> ASSIGNMENT
Where a line below includes the word "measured", copy that line.

> EXERCISE DATA
%%

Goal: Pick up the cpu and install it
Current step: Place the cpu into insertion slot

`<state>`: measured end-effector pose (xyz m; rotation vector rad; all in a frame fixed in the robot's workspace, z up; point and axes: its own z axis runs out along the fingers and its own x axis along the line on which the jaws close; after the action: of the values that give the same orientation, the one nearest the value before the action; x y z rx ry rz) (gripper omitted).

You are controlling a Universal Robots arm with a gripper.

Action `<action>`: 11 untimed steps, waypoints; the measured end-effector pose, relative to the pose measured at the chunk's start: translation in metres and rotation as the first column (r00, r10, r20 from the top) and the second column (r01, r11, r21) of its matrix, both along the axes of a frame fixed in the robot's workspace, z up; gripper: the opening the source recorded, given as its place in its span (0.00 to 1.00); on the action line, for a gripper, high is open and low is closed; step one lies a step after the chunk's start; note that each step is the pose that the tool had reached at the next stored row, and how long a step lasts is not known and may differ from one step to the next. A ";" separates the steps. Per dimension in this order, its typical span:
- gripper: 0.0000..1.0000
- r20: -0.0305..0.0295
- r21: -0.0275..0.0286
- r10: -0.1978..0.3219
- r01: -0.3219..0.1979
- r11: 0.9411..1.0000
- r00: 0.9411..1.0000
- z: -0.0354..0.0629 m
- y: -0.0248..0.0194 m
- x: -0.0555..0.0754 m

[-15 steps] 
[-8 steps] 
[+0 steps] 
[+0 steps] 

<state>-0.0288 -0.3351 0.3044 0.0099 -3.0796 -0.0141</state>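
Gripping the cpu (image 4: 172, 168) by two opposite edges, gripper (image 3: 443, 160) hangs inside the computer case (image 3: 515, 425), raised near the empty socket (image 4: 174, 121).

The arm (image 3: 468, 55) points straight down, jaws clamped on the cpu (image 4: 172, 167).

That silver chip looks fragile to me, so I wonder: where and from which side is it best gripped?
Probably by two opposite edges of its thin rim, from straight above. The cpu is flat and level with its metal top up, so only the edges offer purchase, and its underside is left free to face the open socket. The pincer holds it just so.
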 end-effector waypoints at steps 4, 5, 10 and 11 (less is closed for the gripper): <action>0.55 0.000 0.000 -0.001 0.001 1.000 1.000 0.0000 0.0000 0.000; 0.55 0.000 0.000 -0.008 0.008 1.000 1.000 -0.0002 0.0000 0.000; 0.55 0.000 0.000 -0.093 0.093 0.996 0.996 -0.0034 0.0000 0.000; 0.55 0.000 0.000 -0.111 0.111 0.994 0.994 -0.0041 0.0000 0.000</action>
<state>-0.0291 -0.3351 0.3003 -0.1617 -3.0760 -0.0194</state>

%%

> ANSWER TO THIS PROBLEM
`<state>`: measured end-effector pose (xyz m; rotation vector rad; all in a frame fixed in the robot's workspace, z up; point and axes: its own z axis runs out along the fingers and its own x axis along the line on which the jaws close; after the action: of the values that give the same orientation, the one nearest the value before the action; x y z rx ry rz) (gripper omitted).
Action `<action>`: 11 untimed steps, waypoints; the measured end-effector pose, relative to the pose measured at the chunk's start: translation in metres and rotation as the first column (r00, r10, r20 from the top) and the second column (r01, r11, r21) of its matrix, both along the axes of a frame fixed in the robot's workspace, z up; gripper: the opening the source recorded, given as its place in its span (0.00 to 1.00); on the action line, for a gripper, high is open and low is closed; step one lies a step after the chunk's start; note that each step is the pose that the tool had reached at the next stored row, and how long a step lasts is not known and may differ from one step to the next. A ";" separates the steps. Per dimension in this order, its typical span:

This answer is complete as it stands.